Export (0) Print
Expand All
Expand Minimize

How to: Use Annotations to Minimize Serialization and Deserialization by Using the Open XML API

Office 2007

This content is outdated and is no longer being maintained. It is provided as a courtesy for individuals who are still using these technologies. This page may contain URLs that were valid when originally published, but now link to sites or pages that no longer exist.

The Office Open XML Package specification defines a set of XML files that contain the content and define the relationships for all of the document parts stored in a single package. These packages combine the parts that comprise the document files for Microsoft® Office Excel® 2007, Microsoft Office PowerPoint® 2007, and Microsoft Office Word 2007. The Open XML Application Programming Interface (API) allows you to create packages and manipulate the files that comprise the packages. This topic walks through the code and steps to use annotations to minimize serialization and deserialization while associating data with a document part (file) of an Office Open XML package in Office Word 2007, although the steps are the same for each of the three 2007 Microsoft Office system programs that support the Office Open XML Format.

NoteNote

The code samples in this topic are in Microsoft Visual Basic .NET and Microsoft Visual C#. You can use them in an add-in created in Microsoft Visual Studio 2008. For more information about how to create an add-in in Visual Studio 2008see Getting Started with the Open XML Format SDK 1.0.

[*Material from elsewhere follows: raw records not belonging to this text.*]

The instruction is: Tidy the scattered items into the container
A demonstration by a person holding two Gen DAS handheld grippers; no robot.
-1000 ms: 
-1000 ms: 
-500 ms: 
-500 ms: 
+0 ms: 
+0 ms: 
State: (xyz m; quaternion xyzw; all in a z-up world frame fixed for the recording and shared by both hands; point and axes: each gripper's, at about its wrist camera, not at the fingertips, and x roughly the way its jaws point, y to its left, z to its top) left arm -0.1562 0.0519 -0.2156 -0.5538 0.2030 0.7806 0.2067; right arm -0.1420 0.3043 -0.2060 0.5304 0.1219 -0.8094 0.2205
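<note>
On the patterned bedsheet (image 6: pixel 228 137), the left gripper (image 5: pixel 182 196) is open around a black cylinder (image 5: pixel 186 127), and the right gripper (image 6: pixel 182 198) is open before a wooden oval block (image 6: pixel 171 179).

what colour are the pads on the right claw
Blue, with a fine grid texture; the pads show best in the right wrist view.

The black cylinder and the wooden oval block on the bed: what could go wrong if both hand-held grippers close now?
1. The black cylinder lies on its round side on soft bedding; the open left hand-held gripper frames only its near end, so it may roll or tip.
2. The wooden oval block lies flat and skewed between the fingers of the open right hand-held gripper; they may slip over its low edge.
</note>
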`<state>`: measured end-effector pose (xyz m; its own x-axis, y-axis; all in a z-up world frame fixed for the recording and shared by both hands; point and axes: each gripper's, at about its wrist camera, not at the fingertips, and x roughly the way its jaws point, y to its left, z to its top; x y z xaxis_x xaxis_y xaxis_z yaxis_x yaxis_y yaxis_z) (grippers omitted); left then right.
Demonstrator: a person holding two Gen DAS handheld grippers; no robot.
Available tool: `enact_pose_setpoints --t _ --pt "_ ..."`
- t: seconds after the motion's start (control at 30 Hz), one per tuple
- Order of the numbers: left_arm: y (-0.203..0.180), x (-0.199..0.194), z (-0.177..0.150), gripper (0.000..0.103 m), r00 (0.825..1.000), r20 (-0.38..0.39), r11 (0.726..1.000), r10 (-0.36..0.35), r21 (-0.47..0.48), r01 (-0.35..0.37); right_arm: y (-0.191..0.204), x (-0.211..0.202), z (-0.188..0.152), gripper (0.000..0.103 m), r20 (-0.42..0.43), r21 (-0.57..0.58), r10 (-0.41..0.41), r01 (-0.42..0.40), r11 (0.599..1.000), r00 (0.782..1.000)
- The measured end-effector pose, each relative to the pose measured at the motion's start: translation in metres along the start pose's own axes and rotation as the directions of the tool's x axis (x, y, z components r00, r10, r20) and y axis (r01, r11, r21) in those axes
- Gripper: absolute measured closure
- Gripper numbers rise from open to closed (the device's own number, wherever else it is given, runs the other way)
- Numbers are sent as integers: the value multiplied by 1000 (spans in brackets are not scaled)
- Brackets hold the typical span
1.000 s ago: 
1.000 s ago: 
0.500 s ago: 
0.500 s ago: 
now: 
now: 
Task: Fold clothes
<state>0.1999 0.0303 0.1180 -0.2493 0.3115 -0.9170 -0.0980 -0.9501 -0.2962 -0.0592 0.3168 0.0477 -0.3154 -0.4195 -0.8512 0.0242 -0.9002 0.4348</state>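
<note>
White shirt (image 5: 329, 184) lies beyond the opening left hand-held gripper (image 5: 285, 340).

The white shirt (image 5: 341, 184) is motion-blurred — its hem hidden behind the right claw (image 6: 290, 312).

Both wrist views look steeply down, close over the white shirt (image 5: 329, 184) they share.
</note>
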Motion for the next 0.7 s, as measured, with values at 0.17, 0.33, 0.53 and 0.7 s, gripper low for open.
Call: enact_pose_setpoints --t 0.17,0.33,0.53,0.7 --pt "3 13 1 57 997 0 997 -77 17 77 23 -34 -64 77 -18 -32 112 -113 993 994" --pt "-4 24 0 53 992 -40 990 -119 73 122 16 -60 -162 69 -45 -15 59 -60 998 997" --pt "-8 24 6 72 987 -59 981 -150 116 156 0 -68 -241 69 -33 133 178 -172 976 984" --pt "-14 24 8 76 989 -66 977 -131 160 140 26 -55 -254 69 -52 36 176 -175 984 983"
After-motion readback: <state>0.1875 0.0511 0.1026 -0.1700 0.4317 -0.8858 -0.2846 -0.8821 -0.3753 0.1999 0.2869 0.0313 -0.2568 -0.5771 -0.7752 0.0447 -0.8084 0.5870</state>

When you develop Open XML Format solutions, you often want to associate arbitrary data with a particular document part. After opening an Open XML document, you may want to read a document part into a System.Xml.Linq.XDocument object, query the XDocument object using LINQ to XML, perhaps modify the XDocument, and then serialize the XDocument back into the package.

Reading the XML from the document part, parsing it, modifying it, and then serializing it back into the package every time that you want to access the XML, results in poor performance. Reading the XML from the document part only once, using it as appropriate, and then serializing it back into the part is more efficient. After reading the XML from the document part, if you add the XDocument instance as an annotation on the document part, you can easily retrieve the annotation instead of rereading the XML each time you access it. Annotations allow you to associate any object with an OpenXmlPartContainer object (the base class of OpenXmlPartpart) in a type-safe way.

NoteNote

The same approach applies if you are using a System.Xml.XmlDocument object.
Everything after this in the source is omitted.